- _What the task requires_
Every line below should be duplicated exactly.

Stored dataset items
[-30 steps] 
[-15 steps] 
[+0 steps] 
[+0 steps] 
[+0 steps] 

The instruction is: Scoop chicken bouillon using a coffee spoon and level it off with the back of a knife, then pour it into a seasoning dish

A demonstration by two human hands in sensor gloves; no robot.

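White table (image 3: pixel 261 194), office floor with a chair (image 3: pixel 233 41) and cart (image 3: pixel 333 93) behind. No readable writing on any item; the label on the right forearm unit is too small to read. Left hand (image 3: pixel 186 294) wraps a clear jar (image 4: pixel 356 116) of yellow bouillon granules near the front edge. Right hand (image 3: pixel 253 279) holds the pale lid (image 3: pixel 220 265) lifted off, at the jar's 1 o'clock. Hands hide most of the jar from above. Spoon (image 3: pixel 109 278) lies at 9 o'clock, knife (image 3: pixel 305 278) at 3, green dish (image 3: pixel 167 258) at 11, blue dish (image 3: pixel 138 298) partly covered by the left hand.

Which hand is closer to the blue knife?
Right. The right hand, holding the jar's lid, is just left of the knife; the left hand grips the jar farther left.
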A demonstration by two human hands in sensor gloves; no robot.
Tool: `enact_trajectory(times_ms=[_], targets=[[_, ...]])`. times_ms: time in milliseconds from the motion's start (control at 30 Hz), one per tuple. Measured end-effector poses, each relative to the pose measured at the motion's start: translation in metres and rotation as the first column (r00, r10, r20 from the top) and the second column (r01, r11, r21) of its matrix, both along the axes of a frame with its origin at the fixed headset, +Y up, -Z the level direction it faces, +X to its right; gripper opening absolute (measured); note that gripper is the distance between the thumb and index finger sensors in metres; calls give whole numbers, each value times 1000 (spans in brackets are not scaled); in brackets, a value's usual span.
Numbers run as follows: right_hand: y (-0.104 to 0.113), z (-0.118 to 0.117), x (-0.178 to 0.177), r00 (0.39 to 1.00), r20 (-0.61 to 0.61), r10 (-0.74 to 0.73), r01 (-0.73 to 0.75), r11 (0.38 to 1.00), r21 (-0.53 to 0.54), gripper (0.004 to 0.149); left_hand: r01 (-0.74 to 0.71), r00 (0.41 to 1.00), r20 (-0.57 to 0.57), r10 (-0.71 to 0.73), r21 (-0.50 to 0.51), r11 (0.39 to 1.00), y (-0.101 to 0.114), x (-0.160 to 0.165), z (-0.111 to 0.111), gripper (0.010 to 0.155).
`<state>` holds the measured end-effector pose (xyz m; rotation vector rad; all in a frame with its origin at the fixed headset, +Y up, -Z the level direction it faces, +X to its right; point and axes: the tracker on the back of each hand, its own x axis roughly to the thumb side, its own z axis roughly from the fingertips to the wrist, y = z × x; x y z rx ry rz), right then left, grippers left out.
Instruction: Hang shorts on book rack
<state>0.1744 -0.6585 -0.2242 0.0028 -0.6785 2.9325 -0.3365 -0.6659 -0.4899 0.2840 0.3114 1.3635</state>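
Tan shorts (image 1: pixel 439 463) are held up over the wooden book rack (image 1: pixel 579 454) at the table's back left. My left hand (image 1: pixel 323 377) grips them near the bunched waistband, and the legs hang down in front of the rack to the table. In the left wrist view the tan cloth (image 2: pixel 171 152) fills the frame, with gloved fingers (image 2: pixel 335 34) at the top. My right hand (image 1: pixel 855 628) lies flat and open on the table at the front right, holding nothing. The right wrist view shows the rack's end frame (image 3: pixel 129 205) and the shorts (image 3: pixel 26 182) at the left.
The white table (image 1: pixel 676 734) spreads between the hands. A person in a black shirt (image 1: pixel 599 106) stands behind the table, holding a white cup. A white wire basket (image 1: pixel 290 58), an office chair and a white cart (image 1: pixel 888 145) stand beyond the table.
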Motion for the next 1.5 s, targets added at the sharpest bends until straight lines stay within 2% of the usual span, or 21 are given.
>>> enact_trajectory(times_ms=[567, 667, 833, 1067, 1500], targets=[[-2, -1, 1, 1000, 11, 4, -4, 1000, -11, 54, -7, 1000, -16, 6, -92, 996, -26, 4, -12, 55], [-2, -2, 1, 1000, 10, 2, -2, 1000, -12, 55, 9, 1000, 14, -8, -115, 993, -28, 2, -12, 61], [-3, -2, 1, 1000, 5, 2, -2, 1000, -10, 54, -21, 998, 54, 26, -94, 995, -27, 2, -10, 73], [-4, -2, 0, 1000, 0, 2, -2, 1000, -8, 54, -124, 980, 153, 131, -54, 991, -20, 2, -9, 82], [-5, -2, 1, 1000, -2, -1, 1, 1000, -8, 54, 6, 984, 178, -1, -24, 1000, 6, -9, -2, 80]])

- _Written response_
[-30 steps] 
[-15 steps] 
[+0 steps] 
[+0 steps] 
[+0 steps] 

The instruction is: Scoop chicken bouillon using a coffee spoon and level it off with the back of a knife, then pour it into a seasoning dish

A demonstration by two human hands in sensor gloves; no robot.

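White table (image 3: pixel 261 194), office floor with a chair (image 3: pixel 233 41) and cart (image 3: pixel 333 93) behind. No readable writing on any item; the label on the right forearm unit is too small to read. Left hand (image 3: pixel 186 294) wraps a clear jar (image 4: pixel 356 116) of yellow bouillon granules near the front edge. Right hand (image 3: pixel 253 279) holds the pale lid (image 3: pixel 220 265) lifted off, at the jar's 1 o'clock. Hands hide most of the jar from above. Spoon (image 3: pixel 109 278) lies at 9 o'clock, knife (image 3: pixel 305 278) at 3, green dish (image 3: pixel 167 258) at 11, blue dish (image 3: pixel 138 298) partly covered by the left hand.

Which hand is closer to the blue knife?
Right. The right hand, holding the jar's lid, is just left of the knife; the left hand grips the jar farther left.
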A demonstration by two human hands in sensor gloves; no robot.
Tool: `enact_trajectory(times_ms=[_], targets=[[_, ...]])`. times_ms: time in milliseconds from the motion's start (control at 30 Hz), one per tuple. Measured end-effector poses, each relative to the pose measured at the motion's start: translation in metres and rotation as the first column (r00, r10, r20 from the top) and the second column (r01, r11, r21) of its matrix, both along the axes of a frame with its origin at the fixed headset, +Y up, -Z the level direction it faces, +X to its right; gripper opening absolute (measured); note that gripper is the distance between the thumb and index finger sensors in metres; calls give whole numbers, each value times 1000 (spans in brackets are not scaled); in brackets, a value's usual span.
Numbers run as follows: right_hand: y (-0.104 to 0.113), z (-0.118 to 0.117), x (-0.178 to 0.177), r00 (0.39 to 1.00), r20 (-0.61 to 0.61), r10 (-0.74 to 0.73), r01 (-0.73 to 0.75), r11 (0.38 to 1.00), r21 (-0.53 to 0.54), gripper (0.004 to 0.149); left_hand: r01 (-0.74 to 0.71), r00 (0.41 to 1.00), r20 (-0.57 to 0.57), r10 (-0.71 to 0.73), r21 (-0.50 to 0.51), r11 (0.39 to 1.00), y (-0.101 to 0.114), x (-0.160 to 0.165), z (-0.111 to 0.111), gripper (0.010 to 0.155).
`<state>` holds the measured end-effector pose (xyz m; rotation vector rad; all in a frame with its origin at the fixed headset, +Y up, -Z the level direction it faces, +X to its right; point and axes: the tracker on the back of each hand, its own x axis roughly to the thumb side, its own z axis roughly from the fingertips to the wrist, y = z × x; x y z rx ry rz), right then left, grippers left out.
Instruction: Hang shorts on book rack
<state>0.1744 -0.6585 -0.2242 0.0028 -0.6785 2.9325 -0.3365 -0.6659 -0.4899 0.2840 0.3114 1.3635</state>
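Tan shorts (image 1: pixel 439 463) are held up over the wooden book rack (image 1: pixel 579 454) at the table's back left. My left hand (image 1: pixel 323 377) grips them near the bunched waistband, and the legs hang down in front of the rack to the table. In the left wrist view the tan cloth (image 2: pixel 171 152) fills the frame, with gloved fingers (image 2: pixel 335 34) at the top. My right hand (image 1: pixel 855 628) lies flat and open on the table at the front right, holding nothing. The right wrist view shows the rack's end frame (image 3: pixel 129 205) and the shorts (image 3: pixel 26 182) at the left.
The white table (image 1: pixel 676 734) spreads between the hands. A person in a black shirt (image 1: pixel 599 106) stands behind the table, holding a white cup. A white wire basket (image 1: pixel 290 58), an office chair and a white cart (image 1: pixel 888 145) stand beyond the table.
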Motion for the next 1.5 s, targets added at the sharpest bends until straight lines stay within 2% of the usual span, or 21 are given.
>>> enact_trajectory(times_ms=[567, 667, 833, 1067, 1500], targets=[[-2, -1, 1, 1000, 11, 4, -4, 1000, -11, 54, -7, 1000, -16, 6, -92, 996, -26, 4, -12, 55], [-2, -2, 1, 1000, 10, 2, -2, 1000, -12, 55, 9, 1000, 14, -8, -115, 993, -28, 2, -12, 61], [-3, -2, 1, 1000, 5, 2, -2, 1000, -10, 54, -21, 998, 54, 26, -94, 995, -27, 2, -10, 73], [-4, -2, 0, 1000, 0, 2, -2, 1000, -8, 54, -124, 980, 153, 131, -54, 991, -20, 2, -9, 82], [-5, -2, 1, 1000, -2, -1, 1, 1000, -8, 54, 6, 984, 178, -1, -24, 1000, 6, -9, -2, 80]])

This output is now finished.